'Re: Multithreaded audioiooss for arts'

[prev in list] [next in list] [prev in thread] [next in thread] 

List:       arts
Subject:    Re: Multithreaded audioiooss for arts
From:       Stefan Westerfeld <stefan () space ! twc ! de>
Date:       2001-05-30 10:22:56
[Download RAW message or body]

   Hi!

On Tue, May 29, 2001 at 01:09:30AM +0200, Matthias Welwarsky wrote:
> The main problem with aRts, as it stands, is that it's not really "Realtime". 
> I've had a look at the implementation of the iomanager, dispatcher and 
> audiosubsys classes and it a) uses a mainloop with select(), and b) uses 
> "new" for allocation of stream data and all other kind of buffering.

Well, you are right. aRts can not, in it's current implementation provide
low latency if you assume that new may take a long time (for instance because
the machine needs to swap out other pages for satisfying the new request).

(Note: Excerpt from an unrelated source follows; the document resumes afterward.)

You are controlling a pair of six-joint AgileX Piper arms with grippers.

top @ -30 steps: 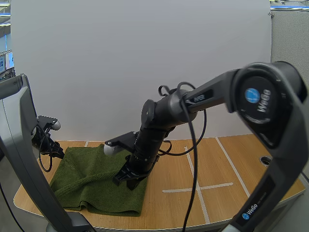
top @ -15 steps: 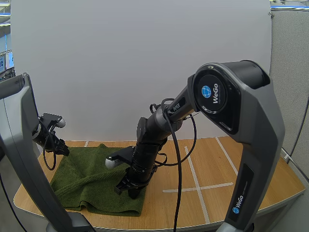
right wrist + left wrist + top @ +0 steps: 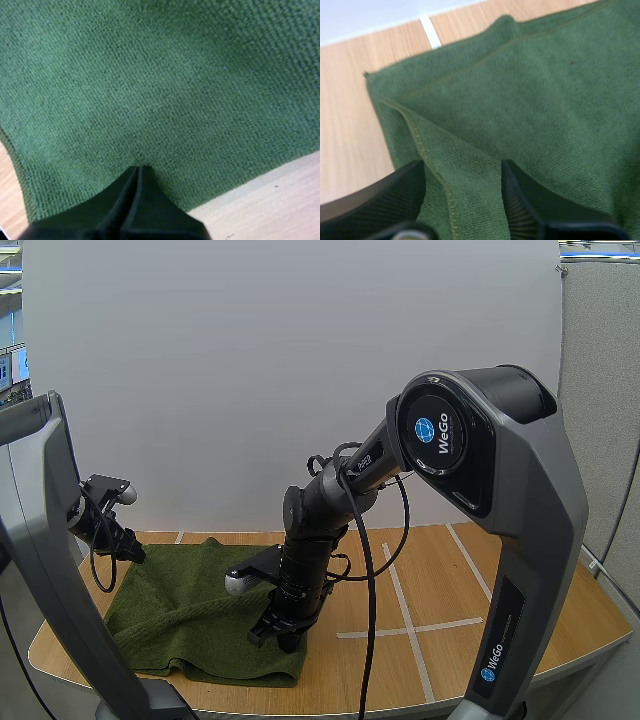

But even with your patch, it can not. Assuming a new takes 500ms, your toss
driver will underrun, because new data is still produced in the main thread
(notifyTime), so there will be no new data for 500ms.

So the only way I see (which is not trivial, I agree, but probably the only
way to go), is putting the production of new data (= flow system) and the
output of the data (= audio thread) into a seperate thread. Inside this
thread, allocations would not be allowed, nor anything else that could block
for a long time (open, read, write, hostname lookup, ...).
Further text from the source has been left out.